Helicopter Children are sad to behold. Like a child in a bad divorce they are passed back and forth between home and school. Parents are convinced they are miserable at school and ask leading questions as soon as they pick them up: “You had a bad day didn’t you? I can tell”. Ten minutes before the child was laughing with their friends but to appeal to Helicopter Mother’s sense of injustice in the world appeases mummy, and gets her attention.
My latest brush with the whirlybird breed has already lasted 18 months. A child (let’s call her Jane) joined our school as a four year old. We were not her first school, she had already been withdrawn by her mother from one school because she was being bullied. Twenty five years, dear readers, I have been teaching and I have never encountered a case of bullying amongst four year olds. What I have experienced, and is the case with Jane; she is a natural alpha female who rules the roost at home and can’t get away with it at school. Sooner or later she will encounter another alpha female and there is a stand-off. Neither girl will yield to the other. They soon start forming alliances amongst other girls in the class and the shadowy command of “Don’t be her friend” materialises.

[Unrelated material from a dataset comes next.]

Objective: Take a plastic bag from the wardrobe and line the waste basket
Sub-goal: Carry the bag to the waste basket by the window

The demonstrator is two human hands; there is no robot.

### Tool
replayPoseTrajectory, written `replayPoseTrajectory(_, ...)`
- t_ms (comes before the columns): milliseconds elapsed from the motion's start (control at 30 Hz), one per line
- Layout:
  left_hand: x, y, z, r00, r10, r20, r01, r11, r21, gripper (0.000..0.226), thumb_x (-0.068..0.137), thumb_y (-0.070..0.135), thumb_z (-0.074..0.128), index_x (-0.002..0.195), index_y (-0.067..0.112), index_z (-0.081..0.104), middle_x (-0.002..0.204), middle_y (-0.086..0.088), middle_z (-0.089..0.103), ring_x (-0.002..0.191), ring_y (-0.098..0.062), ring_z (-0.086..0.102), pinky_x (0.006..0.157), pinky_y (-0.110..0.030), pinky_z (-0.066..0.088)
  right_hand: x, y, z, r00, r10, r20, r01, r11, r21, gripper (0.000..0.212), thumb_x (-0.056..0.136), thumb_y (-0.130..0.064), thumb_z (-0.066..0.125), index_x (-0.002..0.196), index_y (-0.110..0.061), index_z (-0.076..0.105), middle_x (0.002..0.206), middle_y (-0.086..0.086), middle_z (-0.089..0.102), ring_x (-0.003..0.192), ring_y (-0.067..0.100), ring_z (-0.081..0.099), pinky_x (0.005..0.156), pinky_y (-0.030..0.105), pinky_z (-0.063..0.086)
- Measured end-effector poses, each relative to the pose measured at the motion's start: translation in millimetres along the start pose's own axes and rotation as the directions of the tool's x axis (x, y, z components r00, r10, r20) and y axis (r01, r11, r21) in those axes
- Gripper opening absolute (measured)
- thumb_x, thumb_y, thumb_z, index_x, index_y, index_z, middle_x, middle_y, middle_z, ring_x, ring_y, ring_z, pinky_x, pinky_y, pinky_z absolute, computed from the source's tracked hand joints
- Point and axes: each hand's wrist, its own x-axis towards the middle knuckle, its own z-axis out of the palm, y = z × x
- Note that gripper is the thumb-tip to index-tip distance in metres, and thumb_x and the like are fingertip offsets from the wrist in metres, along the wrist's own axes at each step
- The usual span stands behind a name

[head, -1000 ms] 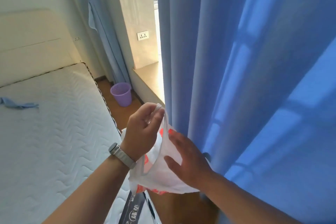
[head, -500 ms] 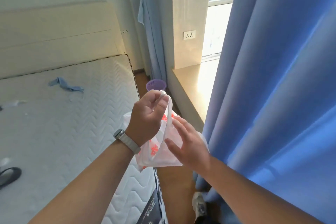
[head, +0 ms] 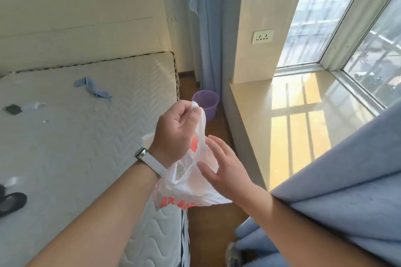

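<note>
A white plastic bag (head: 186,188) with red print hangs in front of me above the gap between bed and window sill. My left hand (head: 175,134) pinches one of its handles at the top, fingers closed. My right hand (head: 225,169) lies against the bag's right side with fingers spread, pressing the film. A purple perforated waste basket (head: 207,102) stands upright on the wooden floor beyond the hands, between the bed corner and the sill; it looks unlined.
A bare quilted mattress (head: 76,147) fills the left, with a blue cloth (head: 93,90) and small dark items on it. A sunlit window sill (head: 303,125) is on the right, and a blue curtain (head: 347,191) drapes over my right forearm. A narrow wooden floor strip leads to the basket.
The view has swung right and forward: the curtain has slid off to the lower right, the window and sill have come into sight, and the basket appears nearer. Both hands stay on the bag.
</note>
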Motion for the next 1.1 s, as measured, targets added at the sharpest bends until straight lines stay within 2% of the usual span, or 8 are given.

I will not enter into too many details of this case but it is safe to assume that Jane spins her mother a story each evening and in turn, every morning mother arrives in her Chinook demanding to “have a word with the Head. I’ll wait.” Countering the child’s claims with the real story is met with, “You’re calling my child liar?!”
Helicopter Mother storms off threatening to remove Jane permanently and to her third school in 18 months. She heads straight for the school gates and spends her morning staring through the railings and into the classroom’s large windows. She spots further injustices: teachers ignoring her child, pupils not engaged with her to her satisfaction.
A sad fact: Helicopter Parenting is borne out of love. Misplaced love, but love all the same. It is an attempt to communicate the normally unspoken bond between parent and child: the affirmation that a mother would do anything for her baby.
But helicopter blades, rotating on the ground cause us to duck our heads and cower. Beneath the great rotary beats, a child cannot stand tall. While the chopper lands to airlift her home, Jane will not learn to walk on her own feet, to find her way through this world under her own personal compass.
Spare a thought for the dying Katia tonight, dear readers. She: the maker of waves and gales now blows exhausted and spent. The great Atlantic storm will not survive the night. Tomorrow the swells on the North Sea will flatten and calm.
Spare a thought for Jane tonight, dear readers. She: the creator of stories to feed her mother’s appetite for rage at encroachment on her household. Look skywards; you will see the poor child, hanging from the rescue ladder and being winched to the innominate term of her mother’s safe and protective arms.